The records are to be copied in their entirety, exactly as given.
(Given data Opens)
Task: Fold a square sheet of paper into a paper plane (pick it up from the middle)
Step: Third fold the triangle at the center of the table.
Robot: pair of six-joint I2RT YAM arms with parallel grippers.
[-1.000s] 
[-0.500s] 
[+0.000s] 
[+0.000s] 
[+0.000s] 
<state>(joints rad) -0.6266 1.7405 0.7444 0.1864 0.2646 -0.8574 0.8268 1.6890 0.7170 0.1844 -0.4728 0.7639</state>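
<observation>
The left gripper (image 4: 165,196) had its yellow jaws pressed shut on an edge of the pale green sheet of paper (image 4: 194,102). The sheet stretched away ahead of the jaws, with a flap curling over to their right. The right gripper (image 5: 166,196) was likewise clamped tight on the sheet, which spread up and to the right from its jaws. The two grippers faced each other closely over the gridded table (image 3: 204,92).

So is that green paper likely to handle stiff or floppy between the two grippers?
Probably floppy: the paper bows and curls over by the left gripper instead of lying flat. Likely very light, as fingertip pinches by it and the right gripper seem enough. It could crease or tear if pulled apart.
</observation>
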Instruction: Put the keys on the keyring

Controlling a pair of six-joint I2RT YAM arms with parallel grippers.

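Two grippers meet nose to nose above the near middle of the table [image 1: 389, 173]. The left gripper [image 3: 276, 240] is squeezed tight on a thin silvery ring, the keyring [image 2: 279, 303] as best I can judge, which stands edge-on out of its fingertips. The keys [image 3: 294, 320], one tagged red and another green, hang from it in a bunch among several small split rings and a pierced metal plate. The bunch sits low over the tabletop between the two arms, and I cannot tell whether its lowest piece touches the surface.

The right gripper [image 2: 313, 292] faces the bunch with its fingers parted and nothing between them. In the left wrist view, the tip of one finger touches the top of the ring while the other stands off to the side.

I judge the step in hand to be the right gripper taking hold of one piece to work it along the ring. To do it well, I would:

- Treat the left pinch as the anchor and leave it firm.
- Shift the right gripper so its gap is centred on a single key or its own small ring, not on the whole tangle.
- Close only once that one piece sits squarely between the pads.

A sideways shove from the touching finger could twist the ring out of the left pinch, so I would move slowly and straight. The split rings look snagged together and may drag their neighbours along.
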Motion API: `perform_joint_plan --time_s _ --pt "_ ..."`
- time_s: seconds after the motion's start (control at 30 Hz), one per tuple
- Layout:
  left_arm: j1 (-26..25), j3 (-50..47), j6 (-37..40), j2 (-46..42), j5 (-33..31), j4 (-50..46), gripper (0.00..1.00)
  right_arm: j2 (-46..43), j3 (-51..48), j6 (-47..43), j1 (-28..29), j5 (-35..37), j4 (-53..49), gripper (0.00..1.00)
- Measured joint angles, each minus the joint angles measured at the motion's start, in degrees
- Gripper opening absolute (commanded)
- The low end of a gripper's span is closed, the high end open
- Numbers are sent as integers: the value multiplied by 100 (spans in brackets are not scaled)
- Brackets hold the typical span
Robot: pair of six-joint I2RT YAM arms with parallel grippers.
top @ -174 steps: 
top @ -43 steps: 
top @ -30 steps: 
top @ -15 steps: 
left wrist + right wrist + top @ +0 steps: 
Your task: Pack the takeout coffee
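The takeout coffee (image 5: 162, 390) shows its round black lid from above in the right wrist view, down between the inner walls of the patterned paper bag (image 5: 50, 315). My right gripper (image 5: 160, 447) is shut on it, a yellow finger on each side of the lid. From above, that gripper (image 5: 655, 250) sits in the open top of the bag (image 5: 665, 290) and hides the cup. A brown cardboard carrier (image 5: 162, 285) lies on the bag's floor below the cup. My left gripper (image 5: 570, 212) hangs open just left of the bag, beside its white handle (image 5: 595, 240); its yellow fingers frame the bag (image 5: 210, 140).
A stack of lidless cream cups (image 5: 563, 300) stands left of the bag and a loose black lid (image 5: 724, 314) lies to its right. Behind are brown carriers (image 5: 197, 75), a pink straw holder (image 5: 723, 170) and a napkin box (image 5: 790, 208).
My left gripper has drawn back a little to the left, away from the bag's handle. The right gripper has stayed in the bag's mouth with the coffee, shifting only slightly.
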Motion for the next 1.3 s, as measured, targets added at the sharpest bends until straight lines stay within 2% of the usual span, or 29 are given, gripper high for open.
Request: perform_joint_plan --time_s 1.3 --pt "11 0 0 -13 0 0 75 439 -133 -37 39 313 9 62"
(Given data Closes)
→ Written response
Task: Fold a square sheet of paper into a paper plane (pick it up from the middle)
Step: Third fold the triangle at the center of the table.
Robot: pair of six-joint I2RT YAM arms with parallel grippers.
[-1.000s] 
[-0.500s] 
[+0.000s] 
[+0.000s] 
[+0.000s] 
<state>(joints rad) -0.6266 1.7405 0.7444 0.1864 0.2646 -0.8574 0.8268 1.6890 0.7170 0.1844 -0.4728 0.7639</state>
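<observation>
The left gripper (image 4: 165,196) had its yellow jaws pressed shut on an edge of the pale green sheet of paper (image 4: 194,102). The sheet stretched away ahead of the jaws, with a flap curling over to their right. The right gripper (image 5: 166,196) was likewise clamped tight on the sheet, which spread up and to the right from its jaws. The two grippers faced each other closely over the gridded table (image 3: 204,92).

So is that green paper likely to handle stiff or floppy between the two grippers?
Probably floppy: the paper bows and curls over by the left gripper instead of lying flat. Likely very light, as fingertip pinches by it and the right gripper seem enough. It could crease or tear if pulled apart.
</observation>
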Instruction: Put the keys on the keyring

Controlling a pair of six-joint I2RT YAM arms with parallel grippers.

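Two grippers meet nose to nose above the near middle of the table [image 1: 389, 173]. The left gripper [image 3: 276, 240] is squeezed tight on a thin silvery ring, the keyring [image 2: 279, 303] as best I can judge, which stands edge-on out of its fingertips. The keys [image 3: 294, 320], one tagged red and another green, hang from it in a bunch among several small split rings and a pierced metal plate. The bunch sits low over the tabletop between the two arms, and I cannot tell whether its lowest piece touches the surface.

The right gripper [image 2: 313, 292] faces the bunch with its fingers parted and nothing between them. In the left wrist view, the tip of one finger touches the top of the ring while the other stands off to the side.

I judge the step in hand to be the right gripper taking hold of one piece to work it along the ring. To do it well, I would:

- Treat the left pinch as the anchor and leave it firm.
- Shift the right gripper so its gap is centred on a single key or its own small ring, not on the whole tangle.
- Close only once that one piece sits squarely between the pads.

A sideways shove from the touching finger could twist the ring out of the left pinch, so I would move slowly and straight. The split rings look snagged together and may drag their neighbours along.
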Motion API: `perform_joint_plan --time_s _ --pt "_ ..."`
- time_s: seconds after the motion's start (control at 30 Hz), one per tuple
- Layout:
  left_arm: j1 (-26..25), j3 (-50..47), j6 (-37..40), j2 (-46..42), j5 (-33..31), j4 (-50..46), gripper (0.00..1.00)
  right_arm: j2 (-46..43), j3 (-51..48), j6 (-47..43), j1 (-28..29), j5 (-35..37), j4 (-53..49), gripper (0.00..1.00)
- Measured joint angles, each minus the joint angles measured at the motion's start, in degrees
- Gripper opening absolute (commanded)
- The low end of a gripper's span is closed, the high end open
- Numbers are sent as integers: the value multiplied by 100 (spans in brackets are not scaled)
- Brackets hold the typical span
Robot: pair of six-joint I2RT YAM arms with parallel grippers.
top @ -174 steps: 
top @ -43 steps: 
top @ -30 steps: 
top @ -15 steps: 
left wrist + right wrist + top @ +0 steps: 
Your task: Pack the takeout coffee
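The takeout coffee (image 5: 162, 390) shows its round black lid from above in the right wrist view, down between the inner walls of the patterned paper bag (image 5: 50, 315). My right gripper (image 5: 160, 447) is shut on it, a yellow finger on each side of the lid. From above, that gripper (image 5: 655, 250) sits in the open top of the bag (image 5: 665, 290) and hides the cup. A brown cardboard carrier (image 5: 162, 285) lies on the bag's floor below the cup. My left gripper (image 5: 570, 212) hangs open just left of the bag, beside its white handle (image 5: 595, 240); its yellow fingers frame the bag (image 5: 210, 140).
A stack of lidless cream cups (image 5: 563, 300) stands left of the bag and a loose black lid (image 5: 724, 314) lies to its right. Behind are brown carriers (image 5: 197, 75), a pink straw holder (image 5: 723, 170) and a napkin box (image 5: 790, 208).
My left gripper has drawn back a little to the left, away from the bag's handle. The right gripper has stayed in the bag's mouth with the coffee, shifting only slightly.
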Motion for the next 1.3 s, as measured, targets added at the sharpest bends until straight lines stay within 2% of the usual span, or 29 are given, gripper high for open.
Request: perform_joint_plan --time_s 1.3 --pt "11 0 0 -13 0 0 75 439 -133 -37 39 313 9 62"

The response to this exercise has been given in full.